Varejão then joined Vasco da Gama for the 1999 McDonald's Championship, reaching the tournament finals where they lost to the San Antonio Spurs. He was then part of the Vasco team that won the Campeonato Carioca, the Brazilian league and the Liga Sudamericana in 2000. In 2001, Varejão won the Brazilian league (his third consecutive title) and the Carioca league with Vasco. He then played the 2002–03 season with Universo/Ajax, a team based in Goiânia, reaching the league semifinals where they were eliminated by Unitri/Uberlândia. Varejão then played for Brasília in 2003 before going back to Universo/Ajax the following year. In 2004, Universo/Ajax again reached the league semifinals, but they were eliminated by Flamengo.
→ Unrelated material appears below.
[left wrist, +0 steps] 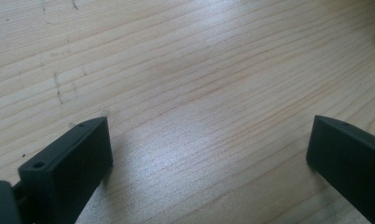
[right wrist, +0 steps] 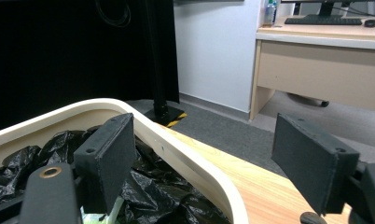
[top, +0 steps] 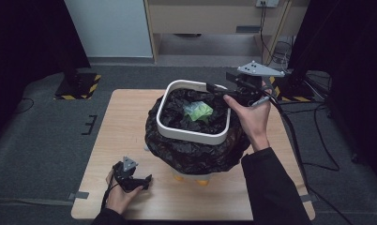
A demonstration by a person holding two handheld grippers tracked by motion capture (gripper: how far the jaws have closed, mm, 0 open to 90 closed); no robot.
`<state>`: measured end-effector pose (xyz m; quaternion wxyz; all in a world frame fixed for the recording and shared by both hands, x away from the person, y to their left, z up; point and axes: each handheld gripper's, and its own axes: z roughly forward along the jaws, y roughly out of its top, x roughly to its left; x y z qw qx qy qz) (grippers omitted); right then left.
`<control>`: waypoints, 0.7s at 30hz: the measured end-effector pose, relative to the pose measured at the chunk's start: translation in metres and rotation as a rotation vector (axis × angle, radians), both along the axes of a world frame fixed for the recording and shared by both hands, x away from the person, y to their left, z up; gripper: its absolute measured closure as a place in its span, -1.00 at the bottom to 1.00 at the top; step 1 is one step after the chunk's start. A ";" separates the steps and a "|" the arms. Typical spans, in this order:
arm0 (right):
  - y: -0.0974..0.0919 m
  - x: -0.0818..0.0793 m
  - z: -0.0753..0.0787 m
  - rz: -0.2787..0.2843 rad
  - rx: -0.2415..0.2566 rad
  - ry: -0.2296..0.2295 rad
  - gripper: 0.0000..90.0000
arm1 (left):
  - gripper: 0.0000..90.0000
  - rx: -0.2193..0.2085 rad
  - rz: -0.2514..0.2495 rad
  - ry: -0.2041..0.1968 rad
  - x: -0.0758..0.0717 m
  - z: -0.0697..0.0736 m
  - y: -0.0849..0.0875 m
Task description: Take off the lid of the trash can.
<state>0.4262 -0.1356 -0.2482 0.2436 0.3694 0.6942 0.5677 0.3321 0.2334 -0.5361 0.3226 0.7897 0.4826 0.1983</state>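
nearest us, we're resting the left tool on the worktop, jaws spread wide on bare wood, well apart from the action. farther out, we're holding the right tool over the far right corner of the white bin rim, jaws wide and straddling it, one inside over the black bag. the green wrapper is lying inside, left of that tool.

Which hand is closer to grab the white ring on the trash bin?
Right. The right gripper is open with its jaws either side of the white ring. The left gripper rests open low on the table.
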 end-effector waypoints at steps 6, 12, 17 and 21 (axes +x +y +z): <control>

In 2004, Varejão joined Telemar Rio de Janeiro, and he won the national league title (his fourth personal) the following year, beating Unitri/Uberlândia in the finals. Varejão then played the 2006–07 season with Saldanha da Gama.

==National team career==
Varejão was first called up to the Brazilian national team in 1997, and in the 1997 Tournament of the Americas, he won the bronze medal.

In 1998, Varejão participated in the 1998 FIBA World Championship, averaging 2.9 points and 2.9 rebounds per game over seven appearances.

In 1999, Varejão won two gold medals, one in the FIBA South American Championship, and one in the Pan American Games.

In 2001, Varejão took part in the South American Championship, winning the silver medal, and in the 2001 Tournament of the Americas, where he also won silver. Varejão won the bronze at the 2001 Goodwill Games, his third medal of the year.

In 2002, Varejão played in the 2002 FIBA World Championship, averaging 7.3 points and 4.8 rebounds in nine games.